Your answer should be the lines below from the one with "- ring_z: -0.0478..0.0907" to the one with "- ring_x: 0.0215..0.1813", both included, given again exactly and with nothing added.
:::::
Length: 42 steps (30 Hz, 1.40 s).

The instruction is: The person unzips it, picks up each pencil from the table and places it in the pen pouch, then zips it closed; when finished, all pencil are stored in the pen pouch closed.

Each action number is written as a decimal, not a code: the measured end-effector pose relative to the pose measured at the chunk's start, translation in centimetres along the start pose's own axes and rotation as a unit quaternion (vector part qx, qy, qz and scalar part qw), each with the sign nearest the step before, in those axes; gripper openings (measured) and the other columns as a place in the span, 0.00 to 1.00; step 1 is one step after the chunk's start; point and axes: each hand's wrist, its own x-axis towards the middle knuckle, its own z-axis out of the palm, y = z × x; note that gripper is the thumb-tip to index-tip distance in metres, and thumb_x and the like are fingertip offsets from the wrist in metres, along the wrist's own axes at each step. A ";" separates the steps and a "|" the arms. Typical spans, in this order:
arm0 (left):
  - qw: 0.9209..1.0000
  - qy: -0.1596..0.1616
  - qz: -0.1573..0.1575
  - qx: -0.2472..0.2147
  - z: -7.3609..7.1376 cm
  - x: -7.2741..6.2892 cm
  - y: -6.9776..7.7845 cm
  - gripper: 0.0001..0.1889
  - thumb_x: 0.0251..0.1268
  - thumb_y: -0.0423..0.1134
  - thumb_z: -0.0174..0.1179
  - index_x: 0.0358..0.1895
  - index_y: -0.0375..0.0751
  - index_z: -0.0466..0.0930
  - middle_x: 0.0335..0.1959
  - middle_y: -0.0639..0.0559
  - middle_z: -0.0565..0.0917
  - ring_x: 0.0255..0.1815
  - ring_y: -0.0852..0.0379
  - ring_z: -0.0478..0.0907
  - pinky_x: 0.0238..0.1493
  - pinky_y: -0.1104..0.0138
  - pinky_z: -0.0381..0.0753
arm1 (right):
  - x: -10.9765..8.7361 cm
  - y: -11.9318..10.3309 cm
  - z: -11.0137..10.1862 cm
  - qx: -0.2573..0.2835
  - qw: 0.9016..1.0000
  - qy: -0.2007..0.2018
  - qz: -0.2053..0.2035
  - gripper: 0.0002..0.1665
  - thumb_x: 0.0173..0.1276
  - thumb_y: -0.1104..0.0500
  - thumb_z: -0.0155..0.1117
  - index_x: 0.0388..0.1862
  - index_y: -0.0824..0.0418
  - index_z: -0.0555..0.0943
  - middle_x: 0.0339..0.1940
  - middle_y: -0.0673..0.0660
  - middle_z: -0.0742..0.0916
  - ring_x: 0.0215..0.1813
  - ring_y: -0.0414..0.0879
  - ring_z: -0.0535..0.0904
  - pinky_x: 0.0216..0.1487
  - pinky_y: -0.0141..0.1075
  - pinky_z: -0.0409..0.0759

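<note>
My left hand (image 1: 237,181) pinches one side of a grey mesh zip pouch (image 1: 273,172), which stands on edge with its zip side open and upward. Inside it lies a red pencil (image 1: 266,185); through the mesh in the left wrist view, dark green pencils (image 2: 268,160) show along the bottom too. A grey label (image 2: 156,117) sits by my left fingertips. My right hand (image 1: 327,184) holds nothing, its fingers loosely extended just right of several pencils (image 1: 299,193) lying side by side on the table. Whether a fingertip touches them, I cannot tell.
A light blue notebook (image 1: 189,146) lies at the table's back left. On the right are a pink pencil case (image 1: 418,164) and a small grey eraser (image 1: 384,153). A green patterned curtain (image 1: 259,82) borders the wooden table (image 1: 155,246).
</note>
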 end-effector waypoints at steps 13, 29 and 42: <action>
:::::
● **Solution for this problem**:
  - ring_z: -0.0478..0.0907
  - pinky_x: 0.0238..0.1493
  - pinky_y: -0.1104..0.0138
  - pinky_z: -0.0381..0.0753
arm1 (right):
  - x: -10.9765..8.7361 cm
  - y: -11.9318..10.3309 cm
  - z: -11.0137..10.1862 cm
  - qx: -0.2573..0.2835
  - qw: 0.9016..1.0000
  - qy: -0.2007..0.2018
  - qz: -0.2053..0.2035
  - gripper: 0.0002..0.1665
  - thumb_x: 0.0173..0.1276
  - thumb_y: -0.1104..0.0500
  - thumb_z: -0.0155..0.1117
  - index_x: 0.0388..0.1862
  - index_y: -0.0824..0.0418
  - index_z: -0.0555..0.0943
  - middle_x: 0.0339..0.1940
  - middle_y: -0.0673..0.0660
  - middle_z: -0.0742..0.0916
  - ring_x: 0.0215..0.1813

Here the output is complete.